In the years of tortuous, on-and-off negotiations leading up to this deal, Israel insisted that a larger number of these prisoners, many of them serving life terms for murderous attacks, be deported to Gaza or abroad; Hamas insisted that they include a set of major terrorist masterminds. Israel yielded somewhat on the number to be allowed into the West Bank; Hamas yielded on the masterminds.

That means Marwan Barghouti, a Fatah ringleader of the savage Second Intifada, Abbas Sayyad, organizer of the 2002 Passover attack on the Park Hotel in Netanya, and others of that ilk will stay behind bars hopefully for good.

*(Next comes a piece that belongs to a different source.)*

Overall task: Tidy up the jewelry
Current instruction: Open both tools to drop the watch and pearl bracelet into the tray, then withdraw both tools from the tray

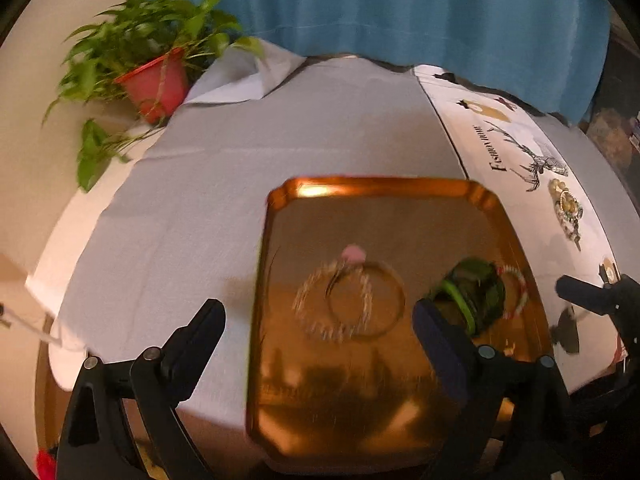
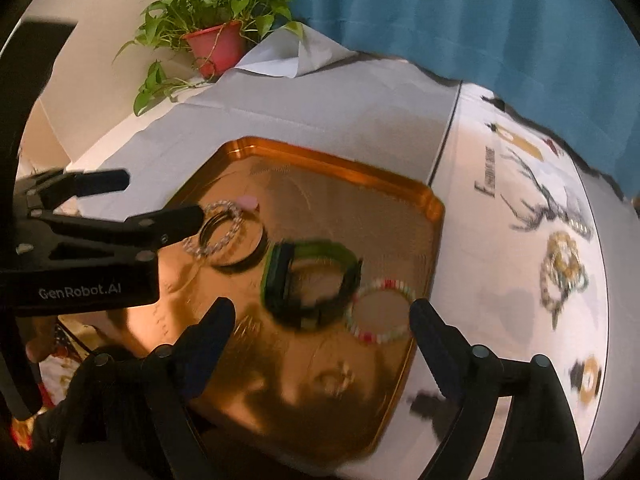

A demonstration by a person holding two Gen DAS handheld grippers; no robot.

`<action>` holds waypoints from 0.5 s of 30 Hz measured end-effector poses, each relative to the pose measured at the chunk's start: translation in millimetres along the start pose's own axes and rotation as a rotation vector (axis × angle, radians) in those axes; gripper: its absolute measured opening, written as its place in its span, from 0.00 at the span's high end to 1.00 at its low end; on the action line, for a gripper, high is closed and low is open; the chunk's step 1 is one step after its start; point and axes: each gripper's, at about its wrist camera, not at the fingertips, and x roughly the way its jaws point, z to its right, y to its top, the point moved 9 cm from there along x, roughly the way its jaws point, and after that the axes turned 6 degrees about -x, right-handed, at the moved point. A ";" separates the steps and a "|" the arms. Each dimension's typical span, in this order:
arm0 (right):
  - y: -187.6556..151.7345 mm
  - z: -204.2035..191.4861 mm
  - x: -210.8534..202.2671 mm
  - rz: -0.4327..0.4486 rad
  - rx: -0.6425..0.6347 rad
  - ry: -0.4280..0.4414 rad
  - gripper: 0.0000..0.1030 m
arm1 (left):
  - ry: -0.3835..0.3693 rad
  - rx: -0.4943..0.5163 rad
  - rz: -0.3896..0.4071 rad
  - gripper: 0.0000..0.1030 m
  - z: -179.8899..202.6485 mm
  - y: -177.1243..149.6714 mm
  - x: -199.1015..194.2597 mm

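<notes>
Bracelets [image 1: 348, 300] lie on the tray [image 1: 380, 188] between the left gripper's [image 1: 320, 320] released jaws, untouched.

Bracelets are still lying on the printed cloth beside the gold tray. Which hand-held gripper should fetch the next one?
Probably the right hand-held gripper: it is open over the gold tray's edge nearest the bead bracelets; the left hand-held gripper is farther away.

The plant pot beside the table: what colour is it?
Red; the plant pot shows best in the right wrist view.

Two wrist fisheyes, close above, angled steeply down past their fingers, sharing the copper tray [image 1: 280, 200] [image 2: 400, 182].
</notes>
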 end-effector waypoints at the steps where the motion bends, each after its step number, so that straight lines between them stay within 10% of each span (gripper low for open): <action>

As for the second round of 550 prisoners, Israel gets to choose who they are, though they have to include all prisoners who are women or minors. In other words, mostly (but not exclusively) a less bloody and dangerous lot than the first 450.

Israel’s bloated cabinet voted 26-3 in favor of this most disproportionate of Israel’s prisoner deals—notable especially for a right-leaning government. The votes of the 26 stemmed both from conviction and from the public’s strong backing for such a deal. On Tuesday night Prime Minister Binyamin Netanyahu told the nation:

I believe that we have reached the best deal we could have at this time, when storms are sweeping the Middle East. I do not know if in the near future we would have been able to reach a better deal or any deal at all. It is very possible that this window of opportunity that opened because of the circumstances would close indefinitely and we would never have been able to bring Gilad home at all.

In other words: Egypt’s military government played a major role in mediating the deal, something that could soon have become impossible as the Muslim Brotherhood and other radical forces gain strength in that country. As for Hamas, the weakening of its Syrian base and its resultant need to appease Egypt, its Fatah rival Mahmoud Abbas’s recent gain in popularity thanks to his UN statehood bid, and its fear of an “Arab spring”-type revolt in Gaza are conditions that made it want to quickly close a deal. Despite Hamas’s major concession on the ringleaders, many Gazans, West Bankers, and other Arabs will regard it as a triumph.

The Israeli security chiefs—Chief of Staff Benny Gantz, Mossad head Tamir Pardo, and Shin Bet (internal security) head Yoram Cohen—all affirmed that there was no military option to free Shalit and came out in favor of the deal. Pardo’s and Cohen’s predecessors both opposed such a swap, though that was when Hamas was insisting that the masterminds be included.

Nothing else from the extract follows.